Directions for this task => A faithful, complete copy of the entries is the sole expected answer.

Record excerpts =>
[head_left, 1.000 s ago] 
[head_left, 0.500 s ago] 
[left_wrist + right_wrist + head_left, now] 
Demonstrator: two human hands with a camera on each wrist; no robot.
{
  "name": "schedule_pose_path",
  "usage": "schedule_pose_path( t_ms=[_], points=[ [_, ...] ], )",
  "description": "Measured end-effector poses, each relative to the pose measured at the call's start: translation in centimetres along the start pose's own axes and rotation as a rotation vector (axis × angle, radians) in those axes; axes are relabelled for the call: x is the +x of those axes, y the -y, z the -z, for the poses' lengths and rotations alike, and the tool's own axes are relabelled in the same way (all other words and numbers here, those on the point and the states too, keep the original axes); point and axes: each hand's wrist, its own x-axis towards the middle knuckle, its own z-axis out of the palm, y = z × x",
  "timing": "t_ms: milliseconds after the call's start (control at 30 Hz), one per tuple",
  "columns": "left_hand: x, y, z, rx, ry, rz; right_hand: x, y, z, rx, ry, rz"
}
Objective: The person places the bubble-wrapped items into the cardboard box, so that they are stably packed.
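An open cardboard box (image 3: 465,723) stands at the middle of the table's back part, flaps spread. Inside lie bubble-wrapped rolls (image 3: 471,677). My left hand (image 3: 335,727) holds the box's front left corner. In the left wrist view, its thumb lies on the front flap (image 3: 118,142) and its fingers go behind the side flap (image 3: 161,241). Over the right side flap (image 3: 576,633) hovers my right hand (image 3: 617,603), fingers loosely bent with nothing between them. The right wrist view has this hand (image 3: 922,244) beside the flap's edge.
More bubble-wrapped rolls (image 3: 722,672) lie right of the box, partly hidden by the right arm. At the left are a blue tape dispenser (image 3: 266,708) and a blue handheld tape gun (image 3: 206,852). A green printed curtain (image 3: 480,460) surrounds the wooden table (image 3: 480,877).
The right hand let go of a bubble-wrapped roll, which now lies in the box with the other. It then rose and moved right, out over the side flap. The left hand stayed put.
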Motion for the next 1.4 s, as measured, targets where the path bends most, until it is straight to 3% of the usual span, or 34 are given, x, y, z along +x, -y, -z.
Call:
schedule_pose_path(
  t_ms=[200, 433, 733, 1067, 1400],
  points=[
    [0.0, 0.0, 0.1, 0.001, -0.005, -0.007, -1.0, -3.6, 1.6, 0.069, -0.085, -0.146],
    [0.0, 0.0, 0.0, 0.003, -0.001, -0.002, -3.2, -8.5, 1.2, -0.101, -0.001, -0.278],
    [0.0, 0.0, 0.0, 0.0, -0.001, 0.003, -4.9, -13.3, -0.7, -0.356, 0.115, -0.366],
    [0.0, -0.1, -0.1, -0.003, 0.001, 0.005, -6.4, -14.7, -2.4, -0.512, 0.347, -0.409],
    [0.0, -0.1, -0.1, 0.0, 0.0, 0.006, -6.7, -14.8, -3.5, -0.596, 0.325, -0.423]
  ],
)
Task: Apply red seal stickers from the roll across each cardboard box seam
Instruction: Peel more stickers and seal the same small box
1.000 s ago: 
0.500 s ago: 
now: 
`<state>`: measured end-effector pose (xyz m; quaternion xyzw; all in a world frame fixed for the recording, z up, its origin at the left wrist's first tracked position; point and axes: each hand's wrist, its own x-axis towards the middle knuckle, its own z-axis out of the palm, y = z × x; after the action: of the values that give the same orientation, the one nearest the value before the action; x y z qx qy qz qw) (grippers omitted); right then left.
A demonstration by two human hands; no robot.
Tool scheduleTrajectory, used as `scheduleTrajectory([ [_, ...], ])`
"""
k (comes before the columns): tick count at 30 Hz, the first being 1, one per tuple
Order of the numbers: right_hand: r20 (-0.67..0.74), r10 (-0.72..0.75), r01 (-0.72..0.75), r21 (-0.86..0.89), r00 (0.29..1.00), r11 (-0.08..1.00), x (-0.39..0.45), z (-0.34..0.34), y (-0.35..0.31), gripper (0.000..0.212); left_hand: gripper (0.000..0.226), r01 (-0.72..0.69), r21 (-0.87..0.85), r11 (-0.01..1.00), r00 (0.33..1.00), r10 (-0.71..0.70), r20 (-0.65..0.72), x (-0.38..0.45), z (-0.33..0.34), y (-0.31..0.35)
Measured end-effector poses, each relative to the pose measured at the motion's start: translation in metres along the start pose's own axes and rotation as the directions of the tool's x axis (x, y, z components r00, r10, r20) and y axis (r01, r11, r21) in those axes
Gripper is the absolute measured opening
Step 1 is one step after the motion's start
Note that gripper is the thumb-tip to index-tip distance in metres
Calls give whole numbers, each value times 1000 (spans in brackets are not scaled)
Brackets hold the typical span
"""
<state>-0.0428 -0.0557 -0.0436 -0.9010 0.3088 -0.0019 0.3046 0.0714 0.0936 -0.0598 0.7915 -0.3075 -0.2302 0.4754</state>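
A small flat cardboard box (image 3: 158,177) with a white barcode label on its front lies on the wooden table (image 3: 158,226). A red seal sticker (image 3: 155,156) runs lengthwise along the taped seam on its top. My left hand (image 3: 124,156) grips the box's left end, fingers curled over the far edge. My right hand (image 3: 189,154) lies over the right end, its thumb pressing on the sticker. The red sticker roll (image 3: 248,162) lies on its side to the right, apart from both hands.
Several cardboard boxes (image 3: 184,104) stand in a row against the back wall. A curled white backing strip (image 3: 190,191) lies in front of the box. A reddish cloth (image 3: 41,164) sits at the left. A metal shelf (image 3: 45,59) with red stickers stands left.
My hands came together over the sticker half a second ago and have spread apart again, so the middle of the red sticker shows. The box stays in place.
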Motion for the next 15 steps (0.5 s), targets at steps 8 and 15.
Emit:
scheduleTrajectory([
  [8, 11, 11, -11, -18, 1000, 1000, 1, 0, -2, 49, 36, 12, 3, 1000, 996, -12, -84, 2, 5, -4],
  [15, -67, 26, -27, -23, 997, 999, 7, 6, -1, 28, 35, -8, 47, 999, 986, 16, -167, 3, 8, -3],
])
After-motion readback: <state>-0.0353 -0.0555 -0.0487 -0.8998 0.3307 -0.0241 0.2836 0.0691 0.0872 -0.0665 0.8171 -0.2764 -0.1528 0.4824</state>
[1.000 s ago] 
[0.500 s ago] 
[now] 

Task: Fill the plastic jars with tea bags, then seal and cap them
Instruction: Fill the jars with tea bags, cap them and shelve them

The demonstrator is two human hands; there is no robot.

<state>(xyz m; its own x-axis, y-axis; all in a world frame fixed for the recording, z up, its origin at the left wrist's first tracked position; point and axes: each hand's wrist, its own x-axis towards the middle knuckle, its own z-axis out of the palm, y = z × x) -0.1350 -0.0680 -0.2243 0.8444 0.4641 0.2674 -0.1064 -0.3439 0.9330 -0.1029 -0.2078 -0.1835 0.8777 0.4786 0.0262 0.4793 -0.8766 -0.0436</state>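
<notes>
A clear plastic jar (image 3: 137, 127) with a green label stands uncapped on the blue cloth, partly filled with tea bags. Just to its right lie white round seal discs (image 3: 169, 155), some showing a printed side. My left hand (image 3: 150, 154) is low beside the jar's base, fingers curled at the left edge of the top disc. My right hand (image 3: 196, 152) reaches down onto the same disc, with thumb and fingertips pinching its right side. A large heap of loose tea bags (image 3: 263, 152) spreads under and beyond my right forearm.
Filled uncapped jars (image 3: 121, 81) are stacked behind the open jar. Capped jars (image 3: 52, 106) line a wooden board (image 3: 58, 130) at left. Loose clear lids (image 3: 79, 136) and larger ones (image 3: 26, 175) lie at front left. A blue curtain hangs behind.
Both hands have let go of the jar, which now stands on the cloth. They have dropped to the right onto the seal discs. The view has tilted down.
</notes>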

Answer to the problem =>
[head_left, 1.000 s ago] 
[head_left, 0.500 s ago] 
[left_wrist + right_wrist + head_left, now] 
Demonstrator: two human hands with a camera on each wrist; no robot.
{
  "name": "schedule_pose_path",
  "usage": "schedule_pose_path( t_ms=[_], points=[ [_, ...] ], )",
  "description": "Measured end-effector poses, each relative to the pose measured at the call's start: translation in centimetres along the start pose's own axes and rotation as a rotation vector (axis × angle, radians) in those axes; axes are relabelled for the call: x is the +x of those axes, y the -y, z the -z, for the poses' lengths and rotations alike, and the tool's own axes are relabelled in the same way (all other words and numbers here, those on the point and the states too, keep the original axes); point and axes: each hand's wrist, its own x-axis towards the middle knuckle, its own z-axis out of the palm, y = z × x",
  "timing": "t_ms: milliseconds after the call's start (control at 30 Hz), one per tuple",
  "columns": "left_hand: x, y, z, rx, ry, rz; right_hand: x, y, z, rx, ry, rz"
}
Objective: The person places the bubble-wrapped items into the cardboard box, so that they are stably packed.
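An open cardboard box (image 3: 465,723) stands at the middle of the table's back part, flaps spread. Inside lie bubble-wrapped rolls (image 3: 471,677). My left hand (image 3: 335,727) holds the box's front left corner. In the left wrist view, its thumb lies on the front flap (image 3: 118,142) and its fingers go behind the side flap (image 3: 161,241). Over the right side flap (image 3: 576,633) hovers my right hand (image 3: 617,603), fingers loosely bent with nothing between them. The right wrist view has this hand (image 3: 922,244) beside the flap's edge.
More bubble-wrapped rolls (image 3: 722,672) lie right of the box, partly hidden by the right arm. At the left are a blue tape dispenser (image 3: 266,708) and a blue handheld tape gun (image 3: 206,852). A green printed curtain (image 3: 480,460) surrounds the wooden table (image 3: 480,877).
The right hand let go of a bubble-wrapped roll, which now lies in the box with the other. It then rose and moved right, out over the side flap. The left hand stayed put.
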Motion for the next 1.4 s, as measured, targets where the path bends most, until it is straight to 3% of the usual span, or 34 are given, x, y, z along +x, -y, -z.
Call:
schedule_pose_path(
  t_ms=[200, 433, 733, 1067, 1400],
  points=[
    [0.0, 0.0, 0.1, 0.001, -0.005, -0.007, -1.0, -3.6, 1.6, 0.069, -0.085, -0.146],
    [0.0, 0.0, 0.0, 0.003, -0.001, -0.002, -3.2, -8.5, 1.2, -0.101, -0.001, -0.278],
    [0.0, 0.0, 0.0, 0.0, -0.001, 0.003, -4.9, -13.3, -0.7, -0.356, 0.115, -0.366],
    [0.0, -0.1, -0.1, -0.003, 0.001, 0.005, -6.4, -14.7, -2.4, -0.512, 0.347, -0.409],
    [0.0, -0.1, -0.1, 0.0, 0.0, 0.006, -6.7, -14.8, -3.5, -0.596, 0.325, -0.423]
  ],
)
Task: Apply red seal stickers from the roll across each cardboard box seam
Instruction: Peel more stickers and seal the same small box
1.000 s ago: 
0.500 s ago: 
now: 
`<state>`: measured end-effector pose (xyz m; quaternion xyzw; all in a world frame fixed for the recording, z up, its origin at the left wrist's first tracked position; point and axes: each hand's wrist, its own x-axis towards the middle knuckle, its own z-axis out of the palm, y = z × x; after the action: of the values that give the same orientation, the one nearest the value before the action; x y z qx qy qz qw) (grippers omitted); right then left.
A demonstration by two human hands; no robot.
Tool scheduleTrajectory, used as `scheduleTrajectory([ [_, ...], ])`
"""
k (comes before the columns): tick count at 30 Hz, the first being 1, one per tuple
Order of the numbers: right_hand: r20 (-0.67..0.74), r10 (-0.72..0.75), r01 (-0.72..0.75), r21 (-0.86..0.89), r00 (0.29..1.00), r11 (-0.08..1.00), x (-0.39..0.45), z (-0.34..0.34), y (-0.35..0.31), gripper (0.000..0.212); left_hand: gripper (0.000..0.226), r01 (-0.72..0.69), r21 (-0.87..0.85), r11 (-0.01..1.00), r00 (0.33..1.00), r10 (-0.71..0.70), r20 (-0.65..0.72), x (-0.38..0.45), z (-0.33..0.34), y (-0.31..0.35)
Measured end-effector poses, each relative to the pose measured at the motion's start: translation in metres along the start pose's own axes and rotation as the directions of the tool's x axis (x, y, z components r00, r10, r20) and y axis (r01, r11, r21) in those axes
Gripper is the absolute measured opening
Step 1 is one step after the motion's start
Note that gripper is the thumb-tip to index-tip distance in metres
Calls give whole numbers, each value times 1000 (spans in brackets are not scaled)
Brackets hold the typical span
"""
<state>-0.0428 -0.0557 -0.0436 -0.9010 0.3088 -0.0019 0.3046 0.0714 0.0936 -0.0598 0.7915 -0.3075 -0.2302 0.4754</state>
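A small flat cardboard box (image 3: 158,177) with a white barcode label on its front lies on the wooden table (image 3: 158,226). A red seal sticker (image 3: 155,156) runs lengthwise along the taped seam on its top. My left hand (image 3: 124,156) grips the box's left end, fingers curled over the far edge. My right hand (image 3: 189,154) lies over the right end, its thumb pressing on the sticker. The red sticker roll (image 3: 248,162) lies on its side to the right, apart from both hands.
Several cardboard boxes (image 3: 184,104) stand in a row against the back wall. A curled white backing strip (image 3: 190,191) lies in front of the box. A reddish cloth (image 3: 41,164) sits at the left. A metal shelf (image 3: 45,59) with red stickers stands left.
My hands came together over the sticker half a second ago and have spread apart again, so the middle of the red sticker shows. The box stays in place.
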Motion for the next 15 steps (0.5 s), targets at steps 8 and 15.
Emit:
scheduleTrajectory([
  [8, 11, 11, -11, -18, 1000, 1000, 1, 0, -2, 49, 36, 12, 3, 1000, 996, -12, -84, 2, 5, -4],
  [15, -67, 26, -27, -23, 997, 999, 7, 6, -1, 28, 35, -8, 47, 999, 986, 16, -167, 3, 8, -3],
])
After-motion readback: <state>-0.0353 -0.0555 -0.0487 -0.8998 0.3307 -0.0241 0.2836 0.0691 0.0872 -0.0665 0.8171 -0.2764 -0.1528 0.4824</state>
[1.000 s ago] 
[0.500 s ago] 
[now] 

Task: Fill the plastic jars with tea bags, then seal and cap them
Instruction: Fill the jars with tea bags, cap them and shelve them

The demonstrator is two human hands; there is no robot.

<state>(xyz m; its own x-axis, y-axis; all in a world frame fixed for the recording, z up, its origin at the left wrist's first tracked position; point and axes: each hand's wrist, its own x-axis towards the middle knuckle, its own z-axis out of the palm, y = z × x) -0.1350 -0.0680 -0.2243 0.8444 0.4641 0.2674 -0.1064 -0.3439 0.9330 -0.1029 -0.2078 -0.1835 0.8777 0.4786 0.0262 0.4793 -0.8766 -0.0436</state>
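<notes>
A clear plastic jar (image 3: 137, 127) with a green label stands uncapped on the blue cloth, partly filled with tea bags. Just to its right lie white round seal discs (image 3: 169, 155), some showing a printed side. My left hand (image 3: 150, 154) is low beside the jar's base, fingers curled at the left edge of the top disc. My right hand (image 3: 196, 152) reaches down onto the same disc, with thumb and fingertips pinching its right side. A large heap of loose tea bags (image 3: 263, 152) spreads under and beyond my right forearm.
Filled uncapped jars (image 3: 121, 81) are stacked behind the open jar. Capped jars (image 3: 52, 106) line a wooden board (image 3: 58, 130) at left. Loose clear lids (image 3: 79, 136) and larger ones (image 3: 26, 175) lie at front left. A blue curtain hangs behind.
Both hands have let go of the jar, which now stands on the cloth. They have dropped to the right onto the seal discs. The view has tilted down.
</notes>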

No more output is needed for this exercise.